Резкий, как удар бича, винтовочный выстрел спугнул утреннюю тишину. Передернув затвор обреза, охотник смотрел, как катается по земле подранок, бросив свою добычу. Пытается встать, но не может, очевидно, пуля задела позвоночник. Подойдя немного погодя поближе, Архип увидел, как в бессильном бешенстве раненый зверь гребет передними когтистыми лапами, ищет в предсмертной агонии врага и не находит. Огромная пасть исторгает рев, но это уже не рев угрозы, а безнадежной ярости, что смерть настигает его раньше, чем он сможет свести счеты с охотником. Нижняя челюсть отвисла, клыкастая пасть измазана землей, побелевший язык длинно болтается наружу, и беспомощный рев уже не пугает.

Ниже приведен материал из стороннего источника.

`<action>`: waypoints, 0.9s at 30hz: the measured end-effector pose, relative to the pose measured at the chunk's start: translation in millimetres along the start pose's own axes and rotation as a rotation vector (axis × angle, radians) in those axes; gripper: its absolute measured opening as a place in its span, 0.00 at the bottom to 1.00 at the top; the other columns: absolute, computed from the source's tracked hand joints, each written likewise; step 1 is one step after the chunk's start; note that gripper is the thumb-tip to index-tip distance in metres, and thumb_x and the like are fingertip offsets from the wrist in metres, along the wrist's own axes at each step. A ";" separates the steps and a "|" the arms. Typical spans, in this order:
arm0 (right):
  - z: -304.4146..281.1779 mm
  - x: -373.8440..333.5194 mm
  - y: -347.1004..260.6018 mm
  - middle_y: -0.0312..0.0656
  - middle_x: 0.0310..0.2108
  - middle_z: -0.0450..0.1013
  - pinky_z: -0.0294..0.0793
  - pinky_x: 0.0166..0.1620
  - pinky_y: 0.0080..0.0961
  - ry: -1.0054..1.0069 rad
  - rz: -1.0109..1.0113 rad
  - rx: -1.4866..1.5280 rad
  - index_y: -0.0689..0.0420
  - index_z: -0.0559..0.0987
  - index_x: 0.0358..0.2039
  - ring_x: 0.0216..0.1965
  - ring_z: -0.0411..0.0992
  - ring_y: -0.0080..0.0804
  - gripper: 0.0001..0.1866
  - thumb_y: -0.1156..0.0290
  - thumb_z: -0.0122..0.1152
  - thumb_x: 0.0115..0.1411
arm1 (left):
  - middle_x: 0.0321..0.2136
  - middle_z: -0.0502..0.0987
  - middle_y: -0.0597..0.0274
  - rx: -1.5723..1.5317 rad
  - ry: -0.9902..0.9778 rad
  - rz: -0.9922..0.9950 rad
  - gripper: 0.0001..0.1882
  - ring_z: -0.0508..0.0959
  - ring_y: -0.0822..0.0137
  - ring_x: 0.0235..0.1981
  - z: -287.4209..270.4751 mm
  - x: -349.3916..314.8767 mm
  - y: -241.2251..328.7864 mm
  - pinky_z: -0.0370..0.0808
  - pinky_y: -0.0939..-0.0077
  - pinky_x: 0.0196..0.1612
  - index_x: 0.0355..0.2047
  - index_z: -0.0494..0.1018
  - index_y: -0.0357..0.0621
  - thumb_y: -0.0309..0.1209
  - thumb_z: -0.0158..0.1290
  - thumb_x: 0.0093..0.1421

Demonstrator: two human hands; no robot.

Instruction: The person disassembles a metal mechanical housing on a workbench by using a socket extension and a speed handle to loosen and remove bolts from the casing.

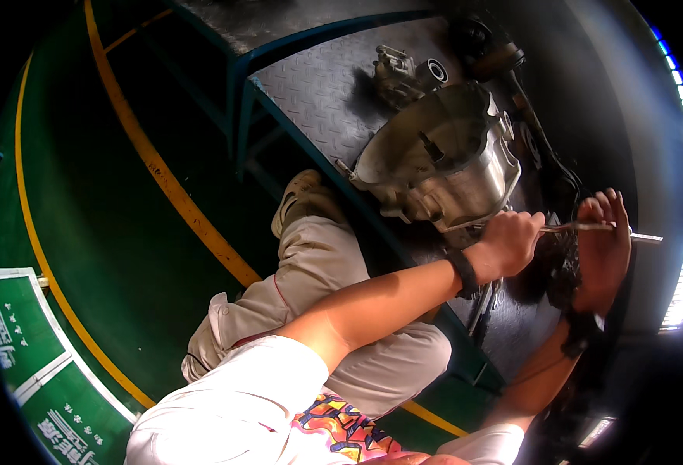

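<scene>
My left hand (510,246) is closed around a long, thin metal bar (570,227), beside the lower right of a large cast-metal housing. My right hand (603,252) is near the bar's far end, its fingers partly curled and one crossing over the bar. The bar's silver tip (648,238) sticks out past that hand. The bell-shaped housing (473,186) lies on a metal bench with its wide mouth facing up and left, and a dark shaft (431,146) stands inside it. Where the bar's other end meets the housing is hard to make out behind my left hand.
The bench top (310,85) is patterned steel with a blue frame. A smaller metal casting (394,74) and a bearing ring (436,70) sit behind the housing. Metal tools (485,306) lie near my left wrist. A green sign board (55,372) stands at lower left on the green floor.
</scene>
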State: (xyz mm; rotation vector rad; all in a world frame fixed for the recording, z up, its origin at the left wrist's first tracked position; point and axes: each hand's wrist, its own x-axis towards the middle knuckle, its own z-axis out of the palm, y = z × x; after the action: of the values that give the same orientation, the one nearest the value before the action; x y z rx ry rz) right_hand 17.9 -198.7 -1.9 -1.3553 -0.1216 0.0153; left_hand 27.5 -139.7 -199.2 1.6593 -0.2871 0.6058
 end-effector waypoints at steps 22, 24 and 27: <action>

Не торопясь, охотник прицелился в затылочную часть головы между ушей и нажал на спуск. Выстрел берданы в утренней тишине прозвучал, как удар грома, все заволокло дымом. Медведь дернулся, но силы его покинули, передняя часть туши лежала неподвижно, голова откинута, задние лапы дергались в конвульсиях.
Когда хищник затих, внимательно осмотрел его и понял, почему тот охотился на человека. Был месяц июнь, пора медвежьих свадеб, и ему здорово досталось от соперника: был вырван один глаз, на шее зияла широкая, уже загноившаяся, рана, правая передняя лапа прокушена насквозь. Он сильно исхудал и добыть другую пищу просто не мог, а человек - легкая добыча: ни когтей, ни клыков.
Было уже около полудня, когда Архип закончил похороны напарника. На месте их шурфа вырос аккуратный могильный холмик с высоким рябиновым крестом, к которому была прикреплена аккуратно вытесанная топором кедровая дощечка. На дощечке раскаленным гвоздем была выжжена надпись: «Здесь покоится раб Божий Никифор Суходольцев. Убит медведем».
Архип шел от могилы к прииску. Шел с чувством, что навсегда покидает этот косогор. Время все сотрет, исчезнет холмик, упадет крест, и ничто уже не напомнит историю трагической гибели старателя-бергало. Вечны только жизнь и смерть. Но пока жив человек, он не должен забывать эту оставленную в глуши амыльской тайги могилу.
С грустными мыслями возвращался старатель домой на прииск. Все, произошедшее за последние сутки, тревожило и будоражило. А тут еще голова болела от удара пихтовым торцом-коротышом. День был жарким, донимал гнус, и сильно вспотевшая голова и часть лица, где была сплошная короста-болячка, зудели и чесались, сильно саднили.
За этими трагическими, бурными событиями - гибелью напарника, охотой на медведя-людоеда, похоронами Никишки боль как бы была, но была где-то далеко и не так остро донимала. Архип понимал, что в том напряжении, в каком он находился, было попросту не до нее. Две бессонные ночи подряд (одна - в шурфе, другая - на лабазе) тоже сделали свое дело - он падал с ног от усталости. Поэтому когда уже затемно вошел в свою избушку, то, сбросив котомку на лавку, даже не раздеваясь, упал на топчан и сразу уснул мертвым сном.